- _REQUIRED WORK_:
Write out each line below exactly as it appears.

- _DATASET SECTION_:
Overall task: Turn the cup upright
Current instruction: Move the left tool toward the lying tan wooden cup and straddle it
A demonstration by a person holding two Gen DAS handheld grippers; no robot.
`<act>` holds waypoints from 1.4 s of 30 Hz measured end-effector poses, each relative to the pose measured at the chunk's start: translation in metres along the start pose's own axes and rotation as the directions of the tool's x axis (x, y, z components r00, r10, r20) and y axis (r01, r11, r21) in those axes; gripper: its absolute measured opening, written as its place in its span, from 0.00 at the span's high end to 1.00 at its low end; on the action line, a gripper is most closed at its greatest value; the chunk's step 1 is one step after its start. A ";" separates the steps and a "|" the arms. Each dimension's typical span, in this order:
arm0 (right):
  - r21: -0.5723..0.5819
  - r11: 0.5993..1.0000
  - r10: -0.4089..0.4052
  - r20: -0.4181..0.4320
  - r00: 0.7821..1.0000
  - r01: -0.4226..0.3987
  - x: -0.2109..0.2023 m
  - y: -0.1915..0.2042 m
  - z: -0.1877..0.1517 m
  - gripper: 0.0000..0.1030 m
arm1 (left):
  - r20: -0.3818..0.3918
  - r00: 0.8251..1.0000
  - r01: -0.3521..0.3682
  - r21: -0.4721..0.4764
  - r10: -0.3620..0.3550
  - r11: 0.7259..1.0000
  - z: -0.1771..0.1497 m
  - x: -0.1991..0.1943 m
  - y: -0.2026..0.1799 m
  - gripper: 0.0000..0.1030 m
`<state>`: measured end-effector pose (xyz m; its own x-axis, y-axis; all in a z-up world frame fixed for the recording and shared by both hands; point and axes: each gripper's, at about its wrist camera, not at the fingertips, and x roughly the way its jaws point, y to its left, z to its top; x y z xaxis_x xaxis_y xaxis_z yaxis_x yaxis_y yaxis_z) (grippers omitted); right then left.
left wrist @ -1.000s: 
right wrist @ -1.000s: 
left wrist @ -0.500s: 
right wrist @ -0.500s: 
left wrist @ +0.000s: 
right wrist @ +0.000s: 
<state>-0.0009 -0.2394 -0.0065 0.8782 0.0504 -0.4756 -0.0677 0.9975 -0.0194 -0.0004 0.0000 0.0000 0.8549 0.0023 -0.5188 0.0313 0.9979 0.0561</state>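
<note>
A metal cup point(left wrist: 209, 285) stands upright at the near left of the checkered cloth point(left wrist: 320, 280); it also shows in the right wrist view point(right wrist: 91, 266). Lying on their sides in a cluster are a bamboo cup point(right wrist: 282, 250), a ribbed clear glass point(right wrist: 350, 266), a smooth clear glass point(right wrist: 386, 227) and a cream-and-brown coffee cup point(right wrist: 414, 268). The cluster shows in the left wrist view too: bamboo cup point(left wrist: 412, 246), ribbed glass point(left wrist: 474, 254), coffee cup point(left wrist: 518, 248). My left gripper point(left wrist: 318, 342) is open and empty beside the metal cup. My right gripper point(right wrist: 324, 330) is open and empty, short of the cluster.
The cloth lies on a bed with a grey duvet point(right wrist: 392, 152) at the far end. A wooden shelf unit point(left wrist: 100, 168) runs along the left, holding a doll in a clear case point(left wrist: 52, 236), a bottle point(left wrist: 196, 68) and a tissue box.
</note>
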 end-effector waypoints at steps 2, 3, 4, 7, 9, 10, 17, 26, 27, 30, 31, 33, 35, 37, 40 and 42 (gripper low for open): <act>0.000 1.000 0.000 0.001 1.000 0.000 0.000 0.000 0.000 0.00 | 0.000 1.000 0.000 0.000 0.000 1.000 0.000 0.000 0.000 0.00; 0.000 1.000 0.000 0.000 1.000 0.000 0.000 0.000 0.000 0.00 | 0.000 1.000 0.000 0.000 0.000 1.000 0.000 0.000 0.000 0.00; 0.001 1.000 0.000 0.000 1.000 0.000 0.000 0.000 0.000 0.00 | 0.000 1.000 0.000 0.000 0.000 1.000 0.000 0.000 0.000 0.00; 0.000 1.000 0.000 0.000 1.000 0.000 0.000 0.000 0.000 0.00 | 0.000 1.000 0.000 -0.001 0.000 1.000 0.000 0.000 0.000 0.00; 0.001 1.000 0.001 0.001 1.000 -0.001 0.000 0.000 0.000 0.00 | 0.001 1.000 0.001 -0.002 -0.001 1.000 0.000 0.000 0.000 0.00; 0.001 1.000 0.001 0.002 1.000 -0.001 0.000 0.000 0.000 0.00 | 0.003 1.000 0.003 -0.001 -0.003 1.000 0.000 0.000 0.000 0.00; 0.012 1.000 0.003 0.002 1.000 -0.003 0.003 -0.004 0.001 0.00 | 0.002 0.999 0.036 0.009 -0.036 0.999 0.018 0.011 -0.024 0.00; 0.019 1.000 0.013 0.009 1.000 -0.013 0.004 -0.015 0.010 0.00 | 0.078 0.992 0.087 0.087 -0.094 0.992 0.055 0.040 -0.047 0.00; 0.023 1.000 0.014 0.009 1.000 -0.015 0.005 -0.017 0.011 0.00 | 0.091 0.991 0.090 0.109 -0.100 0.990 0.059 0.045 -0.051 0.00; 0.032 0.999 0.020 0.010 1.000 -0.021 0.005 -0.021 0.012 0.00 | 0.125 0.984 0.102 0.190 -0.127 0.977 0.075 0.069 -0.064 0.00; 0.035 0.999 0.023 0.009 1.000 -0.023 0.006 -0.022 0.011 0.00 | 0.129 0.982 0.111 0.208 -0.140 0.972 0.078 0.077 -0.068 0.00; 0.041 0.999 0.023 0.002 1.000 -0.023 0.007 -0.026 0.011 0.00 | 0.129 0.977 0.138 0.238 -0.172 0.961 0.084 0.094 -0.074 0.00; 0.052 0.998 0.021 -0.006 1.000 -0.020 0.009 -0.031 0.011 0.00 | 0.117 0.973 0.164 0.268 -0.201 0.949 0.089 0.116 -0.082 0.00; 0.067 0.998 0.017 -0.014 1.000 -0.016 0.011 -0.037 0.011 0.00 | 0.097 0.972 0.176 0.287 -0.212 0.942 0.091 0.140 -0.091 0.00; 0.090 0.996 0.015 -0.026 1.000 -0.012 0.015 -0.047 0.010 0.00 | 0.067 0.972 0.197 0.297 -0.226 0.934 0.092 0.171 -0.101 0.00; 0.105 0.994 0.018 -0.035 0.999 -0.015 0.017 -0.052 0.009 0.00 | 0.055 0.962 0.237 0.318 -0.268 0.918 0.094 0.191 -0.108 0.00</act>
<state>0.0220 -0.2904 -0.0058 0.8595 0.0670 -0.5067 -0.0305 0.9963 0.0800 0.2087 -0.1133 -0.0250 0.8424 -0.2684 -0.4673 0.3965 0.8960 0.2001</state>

- _RESPONSE_:
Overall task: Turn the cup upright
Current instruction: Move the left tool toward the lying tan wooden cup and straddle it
A demonstration by a person holding two Gen DAS handheld grippers; no robot.
`<act>` holds waypoints from 1.4 s of 30 Hz measured end-effector poses, each relative to the pose measured at the chunk's start: translation in metres along the start pose's own axes and rotation as the directions of the tool's x axis (x, y, z components r00, r10, r20) and y axis (r01, r11, r21) in those axes; gripper: its absolute measured opening, written as its place in its span, from 0.00 at the span's high end to 1.00 at its low end; on the action line, a gripper is most closed at its greatest value; the chunk's step 1 is one step after its start. A ";" separates the steps and a "|" the arms. Each dimension's typical span, in this order:
arm0 (right):
  - r21: -0.5723..0.5819
  - r11: 0.5993..1.0000
  - r10: -0.4089..0.4052
  - r20: -0.4181..0.4320
  - r00: 0.7821..1.0000
  - r01: -0.4226..0.3987
  - x: -0.2109..0.2023 m
  - y: -0.1915..0.2042 m
  - z: -0.1877..0.1517 m
  - gripper: 0.0000..0.1030 m
arm1 (left):
  - r20: -0.3818..0.3918
  - r00: 0.8251..1.0000
  - r01: -0.3521..0.3682
  - r21: -0.4721..0.4764
  - r10: -0.3620..0.3550
  - r11: 0.7259..1.0000
  - z: -0.1771..0.1497 m
  - x: -0.1991..0.1943 m
  - y: -0.2026..0.1799 m
  - gripper: 0.0000..0.1030 m
`<state>`: measured end-effector pose (xyz m; its own x-axis, y-axis; all in a z-up world frame fixed for the recording and shared by both hands; point and axes: each gripper's, at about its wrist camera, not at the fingertips, and x roughly the way its jaws point, y to its left, z to its top; x y z xaxis_x xaxis_y xaxis_z yaxis_x yaxis_y yaxis_z) (grippers omitted); right then left.
left wrist @ -1.000s: 
right wrist @ -1.000s: 
left wrist @ -0.500s: 
right wrist @ -0.500s: 
left wrist @ +0.000s: 
right wrist @ +0.000s: 
<state>-0.0009 -0.2394 -0.0065 0.8782 0.0504 -0.4756 -0.0677 0.9975 -0.0194 -0.0004 0.0000 0.0000 0.8549 0.0023 -0.5188 0.0313 0.9979 0.0561</state>
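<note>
A metal cup point(left wrist: 209, 285) stands upright at the near left of the checkered cloth point(left wrist: 320, 280); it also shows in the right wrist view point(right wrist: 91, 266). Lying on their sides in a cluster are a bamboo cup point(right wrist: 282, 250), a ribbed clear glass point(right wrist: 350, 266), a smooth clear glass point(right wrist: 386, 227) and a cream-and-brown coffee cup point(right wrist: 414, 268). The cluster shows in the left wrist view too: bamboo cup point(left wrist: 412, 246), ribbed glass point(left wrist: 474, 254), coffee cup point(left wrist: 518, 248). My left gripper point(left wrist: 318, 342) is open and empty beside the metal cup. My right gripper point(right wrist: 324, 330) is open and empty, short of the cluster.
The cloth lies on a bed with a grey duvet point(right wrist: 392, 152) at the far end. A wooden shelf unit point(left wrist: 100, 168) runs along the left, holding a doll in a clear case point(left wrist: 52, 236), a bottle point(left wrist: 196, 68) and a tissue box.
</note>
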 end-effector waypoints at steps 2, 3, 4, 7, 9, 10, 17, 26, 27, 30, 31, 33, 35, 37, 40 and 42 (gripper low for open): <act>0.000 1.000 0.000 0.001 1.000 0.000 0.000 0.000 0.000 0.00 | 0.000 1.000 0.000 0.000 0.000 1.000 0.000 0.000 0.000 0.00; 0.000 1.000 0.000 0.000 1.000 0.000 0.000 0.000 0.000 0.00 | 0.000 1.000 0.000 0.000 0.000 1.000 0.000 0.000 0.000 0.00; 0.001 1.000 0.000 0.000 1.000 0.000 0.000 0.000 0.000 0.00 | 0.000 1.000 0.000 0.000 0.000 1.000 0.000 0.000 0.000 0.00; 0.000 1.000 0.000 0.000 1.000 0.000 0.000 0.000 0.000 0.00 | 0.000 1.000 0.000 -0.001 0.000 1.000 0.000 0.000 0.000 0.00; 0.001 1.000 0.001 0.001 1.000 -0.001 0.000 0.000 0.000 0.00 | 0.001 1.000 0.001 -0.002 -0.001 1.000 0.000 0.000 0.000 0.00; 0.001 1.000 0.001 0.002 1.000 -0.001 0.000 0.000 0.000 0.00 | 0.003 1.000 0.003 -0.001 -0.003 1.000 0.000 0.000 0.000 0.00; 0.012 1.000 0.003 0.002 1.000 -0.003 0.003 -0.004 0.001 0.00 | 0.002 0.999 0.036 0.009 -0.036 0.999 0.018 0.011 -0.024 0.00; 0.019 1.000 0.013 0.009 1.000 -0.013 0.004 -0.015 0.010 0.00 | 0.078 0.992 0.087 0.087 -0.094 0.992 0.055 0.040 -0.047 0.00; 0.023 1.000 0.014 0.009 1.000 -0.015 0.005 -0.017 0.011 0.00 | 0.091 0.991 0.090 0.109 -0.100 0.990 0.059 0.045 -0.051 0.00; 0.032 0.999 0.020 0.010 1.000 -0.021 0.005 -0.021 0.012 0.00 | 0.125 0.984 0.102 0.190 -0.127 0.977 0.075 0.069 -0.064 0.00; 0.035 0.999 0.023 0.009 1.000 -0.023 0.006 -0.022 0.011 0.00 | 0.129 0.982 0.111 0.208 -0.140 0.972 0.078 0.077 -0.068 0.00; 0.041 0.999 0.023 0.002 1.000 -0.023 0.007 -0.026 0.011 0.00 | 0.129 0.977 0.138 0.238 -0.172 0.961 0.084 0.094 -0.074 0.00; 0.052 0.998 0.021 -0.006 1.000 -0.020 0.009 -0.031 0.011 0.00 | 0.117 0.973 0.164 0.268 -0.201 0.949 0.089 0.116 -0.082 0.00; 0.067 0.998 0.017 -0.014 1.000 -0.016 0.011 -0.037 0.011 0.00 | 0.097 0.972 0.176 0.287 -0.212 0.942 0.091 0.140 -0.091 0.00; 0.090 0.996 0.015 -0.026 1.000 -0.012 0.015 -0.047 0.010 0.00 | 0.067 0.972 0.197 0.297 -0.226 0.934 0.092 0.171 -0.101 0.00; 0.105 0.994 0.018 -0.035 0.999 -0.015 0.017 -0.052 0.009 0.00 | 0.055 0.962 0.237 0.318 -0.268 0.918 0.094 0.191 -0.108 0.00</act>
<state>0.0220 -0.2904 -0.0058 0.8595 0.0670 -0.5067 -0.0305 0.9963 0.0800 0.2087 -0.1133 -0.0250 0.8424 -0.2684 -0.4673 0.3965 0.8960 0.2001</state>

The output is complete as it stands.